Solche Ergebnisse lassen auch die Verantwortlichen beim Team Telekom wieder hoffen, die „in den schlechten Jahren zu mir gestanden haben“. Im blühenden Frühjahr 2000 standen ja auch andere Topteams wie Mapei, Cofidis und Rabobank bei Klöden auf der Matte, doch „damals wollte ich den Schritt ins Ausland noch nicht machen. Und wer weiß, was aus mir geworden wäre, wenn ich die letzten beiden Jahre dort gehabt hätte.“ Und es schwingt mit: Womöglich ein Profi im Abseits, der – voller Selbstzweifel – im schwieriger gewordenen Metier vielleicht schon vor dem Aus stünde. Oder zumindest in der zweiten Reihe.

So hat es Klöden wohl richtig gemacht, als er stattdessen bei Telekom verlängerte, besser dotiert versteht sich. Der Vertrag läuft dieses Jahr aus. Auf „70 bis 80 Prozent“ taxiert Klöden die Chance, dass er auch nach dieser Saison weiter in Magenta fahren wird, zumal Telekom inzwischen „ja selbst ein richtig internationales Team geworden ist. Für mich ist das keine schlechte Situation. Die teuer eingekauften Fahrer aus dem Ausland müssen sich bei uns auch erst mal beweisen, das Augenmerk ist auf sie gerichtet. Ich bin zuletzt so ’ne Art Flop gewesen und kann jetzt wieder aus’m Windschatten kommen. Das ist besser, als die ganze Zeit den Druck zu haben.“ Dass er dem auch „mal standhalten kann, wenn ich als Mitfavorit an den Start gehe“, bleibt seine Hoffnung.

An den Start der Deutschland-Tour konnte Klöden dann entgegen der Planung aber doch nicht gehen.

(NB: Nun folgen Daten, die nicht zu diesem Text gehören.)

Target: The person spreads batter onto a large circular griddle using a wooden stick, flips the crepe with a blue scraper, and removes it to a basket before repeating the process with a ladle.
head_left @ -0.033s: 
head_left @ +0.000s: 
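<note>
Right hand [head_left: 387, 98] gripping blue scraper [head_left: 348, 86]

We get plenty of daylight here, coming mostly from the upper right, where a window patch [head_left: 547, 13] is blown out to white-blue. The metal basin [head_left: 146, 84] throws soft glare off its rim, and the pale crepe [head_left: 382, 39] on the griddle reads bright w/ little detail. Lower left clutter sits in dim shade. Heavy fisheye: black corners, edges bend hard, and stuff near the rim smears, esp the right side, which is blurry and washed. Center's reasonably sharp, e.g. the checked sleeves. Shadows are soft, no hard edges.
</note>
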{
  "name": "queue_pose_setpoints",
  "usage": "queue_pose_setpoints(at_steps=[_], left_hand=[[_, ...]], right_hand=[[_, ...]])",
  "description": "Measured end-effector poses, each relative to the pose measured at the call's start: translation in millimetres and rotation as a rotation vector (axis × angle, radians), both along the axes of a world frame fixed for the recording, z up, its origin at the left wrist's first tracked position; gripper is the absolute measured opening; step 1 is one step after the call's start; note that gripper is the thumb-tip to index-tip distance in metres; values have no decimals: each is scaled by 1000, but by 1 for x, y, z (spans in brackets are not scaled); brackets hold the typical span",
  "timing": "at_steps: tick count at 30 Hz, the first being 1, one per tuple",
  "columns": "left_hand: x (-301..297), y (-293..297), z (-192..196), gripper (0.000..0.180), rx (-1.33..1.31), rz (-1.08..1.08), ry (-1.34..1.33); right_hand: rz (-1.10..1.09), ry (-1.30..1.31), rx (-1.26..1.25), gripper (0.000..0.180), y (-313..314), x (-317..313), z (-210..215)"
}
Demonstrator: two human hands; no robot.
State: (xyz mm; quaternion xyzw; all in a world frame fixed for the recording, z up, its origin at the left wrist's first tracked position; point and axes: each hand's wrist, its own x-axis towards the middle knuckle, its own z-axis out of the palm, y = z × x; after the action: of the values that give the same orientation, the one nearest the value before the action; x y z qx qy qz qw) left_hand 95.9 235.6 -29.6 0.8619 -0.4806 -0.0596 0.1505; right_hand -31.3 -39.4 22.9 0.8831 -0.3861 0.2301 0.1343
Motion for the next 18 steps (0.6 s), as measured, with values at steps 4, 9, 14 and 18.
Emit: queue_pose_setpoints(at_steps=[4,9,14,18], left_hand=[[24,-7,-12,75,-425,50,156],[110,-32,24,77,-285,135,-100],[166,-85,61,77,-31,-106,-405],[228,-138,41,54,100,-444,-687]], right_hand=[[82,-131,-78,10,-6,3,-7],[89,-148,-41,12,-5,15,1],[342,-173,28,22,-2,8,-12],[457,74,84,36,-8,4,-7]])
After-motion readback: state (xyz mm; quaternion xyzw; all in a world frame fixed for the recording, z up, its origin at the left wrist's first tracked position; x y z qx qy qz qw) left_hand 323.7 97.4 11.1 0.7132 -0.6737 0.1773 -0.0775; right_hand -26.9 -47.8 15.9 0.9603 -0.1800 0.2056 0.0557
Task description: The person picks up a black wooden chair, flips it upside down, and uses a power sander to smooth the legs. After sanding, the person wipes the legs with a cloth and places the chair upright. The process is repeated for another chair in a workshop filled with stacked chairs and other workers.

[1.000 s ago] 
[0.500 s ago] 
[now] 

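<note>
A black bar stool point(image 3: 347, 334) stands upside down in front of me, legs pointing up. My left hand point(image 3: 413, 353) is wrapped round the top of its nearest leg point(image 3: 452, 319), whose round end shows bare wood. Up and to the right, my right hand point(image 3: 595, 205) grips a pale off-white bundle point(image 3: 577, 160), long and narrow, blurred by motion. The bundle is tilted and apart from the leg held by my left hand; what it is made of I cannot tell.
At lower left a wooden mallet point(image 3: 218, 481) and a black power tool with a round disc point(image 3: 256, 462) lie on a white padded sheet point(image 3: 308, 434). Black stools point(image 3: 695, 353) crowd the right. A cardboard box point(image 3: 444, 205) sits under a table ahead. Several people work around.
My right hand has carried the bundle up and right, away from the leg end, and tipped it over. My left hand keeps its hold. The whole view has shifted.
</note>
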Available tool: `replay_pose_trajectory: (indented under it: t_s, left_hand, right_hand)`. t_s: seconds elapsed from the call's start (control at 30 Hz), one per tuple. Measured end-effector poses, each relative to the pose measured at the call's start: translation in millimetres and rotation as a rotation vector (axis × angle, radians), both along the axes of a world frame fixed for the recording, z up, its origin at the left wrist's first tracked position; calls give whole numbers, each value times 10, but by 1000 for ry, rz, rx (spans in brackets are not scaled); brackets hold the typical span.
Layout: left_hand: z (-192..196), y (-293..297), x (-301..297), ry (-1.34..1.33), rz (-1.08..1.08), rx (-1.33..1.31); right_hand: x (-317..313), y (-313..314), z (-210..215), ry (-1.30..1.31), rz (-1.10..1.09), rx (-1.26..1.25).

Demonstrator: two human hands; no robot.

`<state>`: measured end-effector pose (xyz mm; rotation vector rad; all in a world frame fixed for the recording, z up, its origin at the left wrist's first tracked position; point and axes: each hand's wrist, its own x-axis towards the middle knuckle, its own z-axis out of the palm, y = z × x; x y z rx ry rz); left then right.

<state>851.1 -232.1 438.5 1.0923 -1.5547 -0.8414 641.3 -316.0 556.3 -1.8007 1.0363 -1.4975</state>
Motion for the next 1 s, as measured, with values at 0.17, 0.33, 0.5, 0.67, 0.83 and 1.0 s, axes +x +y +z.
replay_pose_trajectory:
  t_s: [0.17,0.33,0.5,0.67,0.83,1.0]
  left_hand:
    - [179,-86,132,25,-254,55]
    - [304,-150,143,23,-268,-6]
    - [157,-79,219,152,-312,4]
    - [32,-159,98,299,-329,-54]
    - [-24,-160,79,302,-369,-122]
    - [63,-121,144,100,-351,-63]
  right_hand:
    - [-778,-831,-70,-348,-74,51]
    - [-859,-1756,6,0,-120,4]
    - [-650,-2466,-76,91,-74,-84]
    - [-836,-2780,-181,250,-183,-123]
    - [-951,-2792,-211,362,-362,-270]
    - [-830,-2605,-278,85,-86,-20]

Eine Vorsichtsmaßnahme auch in Sachen Image: Einen nur mitrollenden Klöden wollte Telekom sich vor heimischer Kulisse nicht zumuten. Denn diesmal streikte kurz vorher das andere Knie, „überraschend“, wie Teamarzt Lothar Heinrich einräumt. Im Training bei kühler Witterung zu lange im Regen gefahren, und schon war sie da, die „Überlastung im Gleitlager“. Allerdings, so Heinrich, „lange nicht so gravierend wie im Vorjahr.“ Klöden konnte im Training bleiben, musste nur vorübergehend Umfang und Intensität reduzieren.

So wird erst die schwere Katalonien-Rundfahrt in dieser Woche zum wichtigen Fingerzeig für seine nähere Zukunft, zumal sie bei Telekom als weiteres Ausscheidungsrennen für einen Platz im Tour-de-France-Team gilt. Als starker Mann im Kampf gegen die Uhr ist Klöden da womöglich im Vorteil, zumal das Mannschaftszeitfahren nach der Verpflichtung von Zeitfahrweltmeister Santiago Botero „erste Priorität“ (Klöden) haben wird. Dr. Heinrich ist jedenfalls überzeugt, dass Andreas Klöden die Tour fahren kann „und dann auch in den Bergen gut sein wird.“ Nur halt nicht mehr mit seinem Freund Jan Ullrich, sondern gegen ihn.